British army arriving in Boulogne

THERE HAD been no war between European Great Powers since 1871, though there had been many alarms. Peace had been maintained by accident or by the working of some unseen natural law. There was little machinery for settling international disputes or preventing war, other than the usual diplomatic relations between sovereign states. Peace rested, in fact, on the assumption that, in any dispute, one power or group of powers would give way rather than run the risk of war. Armaments were fondly regarded as a 'deterrent', and men said confidently: 'If you want peace, prepare for war.' Was there some change of spirit in I9I4 which made this confidence less justified.
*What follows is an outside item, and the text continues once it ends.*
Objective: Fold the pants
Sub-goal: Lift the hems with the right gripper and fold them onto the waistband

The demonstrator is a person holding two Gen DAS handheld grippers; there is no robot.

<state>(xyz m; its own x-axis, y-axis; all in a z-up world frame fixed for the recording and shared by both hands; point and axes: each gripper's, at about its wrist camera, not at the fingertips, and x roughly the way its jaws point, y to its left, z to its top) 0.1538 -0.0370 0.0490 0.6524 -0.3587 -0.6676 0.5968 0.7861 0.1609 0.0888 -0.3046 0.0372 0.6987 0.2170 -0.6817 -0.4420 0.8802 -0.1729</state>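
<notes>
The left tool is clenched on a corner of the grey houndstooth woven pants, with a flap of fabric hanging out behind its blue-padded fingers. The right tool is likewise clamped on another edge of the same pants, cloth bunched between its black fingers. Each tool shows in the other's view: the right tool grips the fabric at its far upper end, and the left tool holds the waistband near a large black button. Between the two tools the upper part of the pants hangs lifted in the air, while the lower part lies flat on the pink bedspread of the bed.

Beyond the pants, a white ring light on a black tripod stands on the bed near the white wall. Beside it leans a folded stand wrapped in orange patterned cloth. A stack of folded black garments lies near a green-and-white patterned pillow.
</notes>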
Some historians say so. They assert that tension between the Great Powers was mounting and that each conflict was more difficult to settle by compromise. There is a good deal to be said on the other side, and maybe the tensions of I9I4 seem greater only because they ended in war. Some of the Great Powers were on rather better terms than they had been a few years before. In particular, the three most advanced powers - France, Germany, and Great Britain - showed signs of drawing together at the expense of the two east European empires, Russia and Austria-Hungary. Both France and Great Britain had agreed to co-operate with Germany over the Baghdad railway. Great Britain and Germany contemplated a partition of the Portuguese colonies. Some highly placed Germans wanted to jettison their alliance with Austria-Hungary, while French politicians of the Left were equally cool towards Russia.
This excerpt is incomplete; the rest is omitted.